Frankfurt - Als in den Siebziger Jahren ein Wirbelsturm namens Disco die schwarze Popmusik durcheinander wirbelte, war es um den Soul geschehen. Zumindest um den erdigen, bluesverwurzelten Southern Soul, mit dem etwa die Plattenfirma Stax zur Legende wurde. Von Christian Riethmüller

Doch das Genre verschwand nicht ganz, sondern lebte in Liebhaberzirkeln, in Zitaten oder auch in Samples von HipHop-Hits fort. Außerdem fanden sich immer wieder Musiker, die den Sound von Motown, Stax oder Hi Records bewahren wollten.

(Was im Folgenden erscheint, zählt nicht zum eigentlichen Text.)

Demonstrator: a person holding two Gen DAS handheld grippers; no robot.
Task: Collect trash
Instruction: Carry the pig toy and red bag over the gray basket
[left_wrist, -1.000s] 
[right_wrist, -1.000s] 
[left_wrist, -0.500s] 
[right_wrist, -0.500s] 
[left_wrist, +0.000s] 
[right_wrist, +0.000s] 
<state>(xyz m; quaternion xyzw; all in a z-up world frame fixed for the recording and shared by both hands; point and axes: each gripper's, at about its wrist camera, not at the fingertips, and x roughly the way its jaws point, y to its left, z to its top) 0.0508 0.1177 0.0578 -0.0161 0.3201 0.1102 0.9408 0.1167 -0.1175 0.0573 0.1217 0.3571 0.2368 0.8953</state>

Exemplarisch dafür könnte man jene Musikerszene im New Yorker Stadtteil Brooklyn nennen, die mit dem Daptone-Label verbandelt ist und unter anderem die Musik zu Amy Winehouses immens erfolgreicher Platte „Back To Black“ einspielte. Einige dieser Musiker haben sich wiederum zu neuen Formationen namens Menahan Street Band und The Expressions zusammengefunden und sind zwei Veteranen der Soul-Szene zur Hand gegangen: Lee Fields und Charles Bradley. Mit denen traten sie zu einem ordentlich besuchten Konzert im Mousonturm in Frankfurt an, um den Soul-Aficionados die Freudentränen in die Augen zu treiben. Sowohl Fields als auch Bradley haben ihren James Brown und ihren Wilson Pickett genau studiert, zudem aber genügend Persönlichkeit in ihren Stimmen, um jeden Gedanken an Epigonentum sofort zu vertreiben. Tatsächlich dürfte in Sachen Soul derzeit kaum etwas Besseres zu hören sein als die betörenden Blut-, Schweiß- und Tränengesänge der beiden Herren.